The interdependence of mammary-specific super-enhancers and their native promoters facilitates gene activation during pregnancy.

2020 
Lineage-specific genetic programs rely on cell-restricted super-enhancers, which are platforms for high-density transcription factor occupation. It is not known whether super-enhancers synergize specifically with their native promoters or provide autonomous and independent regulatory platforms. Here, we investigated the ability of the mammary Wap super-enhancer to activate the promoter of the juxtaposed and ubiquitously expressed Tbrg4 gene in the mouse mammary gland. The Wap super-enhancer was fused, alone or in combination with the Wap promoter, to the Tbrg4 gene. While the super-enhancer increased the expression of the Tbrg4 promoter five-fold, the combination of the super-enhancer and promoter resulted in 80-fold gene upregulation, demonstrating lineage-specific promoter–enhancer synergy. Employing ChIP-seq profiling to determine transcription factor binding and identify activating histone marks, we uncovered a chromatin platform that enables the high-level expression of the native promoter–enhancer but not the heterologous promoter. Taken together, our data reveal that lineage-specific enhancer–promoter synergy is critical for mammary gene regulation during pregnancy and lactation. Super-enhancers are regions of DNA that highly activate the expression of specific genes.

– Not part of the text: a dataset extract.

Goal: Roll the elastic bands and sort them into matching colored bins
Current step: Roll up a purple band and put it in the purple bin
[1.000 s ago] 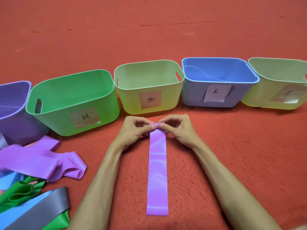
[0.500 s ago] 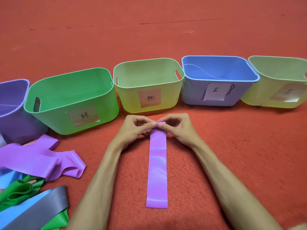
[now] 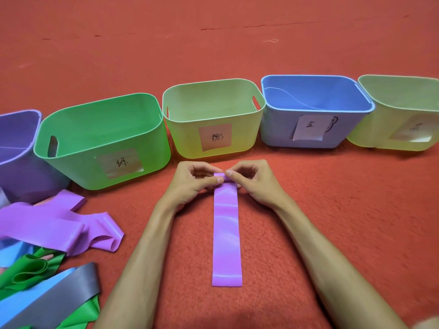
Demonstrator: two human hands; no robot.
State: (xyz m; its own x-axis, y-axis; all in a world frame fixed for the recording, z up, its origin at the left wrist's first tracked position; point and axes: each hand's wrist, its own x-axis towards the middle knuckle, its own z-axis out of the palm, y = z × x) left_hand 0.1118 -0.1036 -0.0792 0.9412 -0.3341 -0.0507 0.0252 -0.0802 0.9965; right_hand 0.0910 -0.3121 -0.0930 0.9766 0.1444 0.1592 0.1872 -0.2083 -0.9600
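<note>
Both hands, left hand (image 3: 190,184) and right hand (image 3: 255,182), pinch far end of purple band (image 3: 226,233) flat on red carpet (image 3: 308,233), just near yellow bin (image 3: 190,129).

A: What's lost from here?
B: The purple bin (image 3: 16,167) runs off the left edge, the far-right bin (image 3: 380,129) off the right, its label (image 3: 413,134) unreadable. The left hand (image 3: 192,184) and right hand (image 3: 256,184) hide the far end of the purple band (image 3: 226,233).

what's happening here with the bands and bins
A person is rolling up a purple band that lies flat on the red floor. The left hand and right hand both pinch its far end, where only a first fold is rolled. A row of bins stands just beyond the hands, and a pile of loose bands waits at the left.
</note>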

Research led by H.K.L. and L.H. at the National Institutes of Health, USA, now demonstrate that a super-enhancer is much more effective when operating in synergy with its associated promoter, another gene-controlling element. They investigated super-enhancer and promoter synergy in mouse mammary gland cells. A mammary super-enhancer achieved a 5-fold activation of a gene with a common promoter, in contrast to an 80-fold activation with its own promoter together. The findings reveal that this synergy is critical for gene regulation in the mammary gland during pregnancy and lactation. They also help resolve the general issue of whether super-enhancers act independently or, as found here, can work together with a specific promoters in cell-specific genetic programs.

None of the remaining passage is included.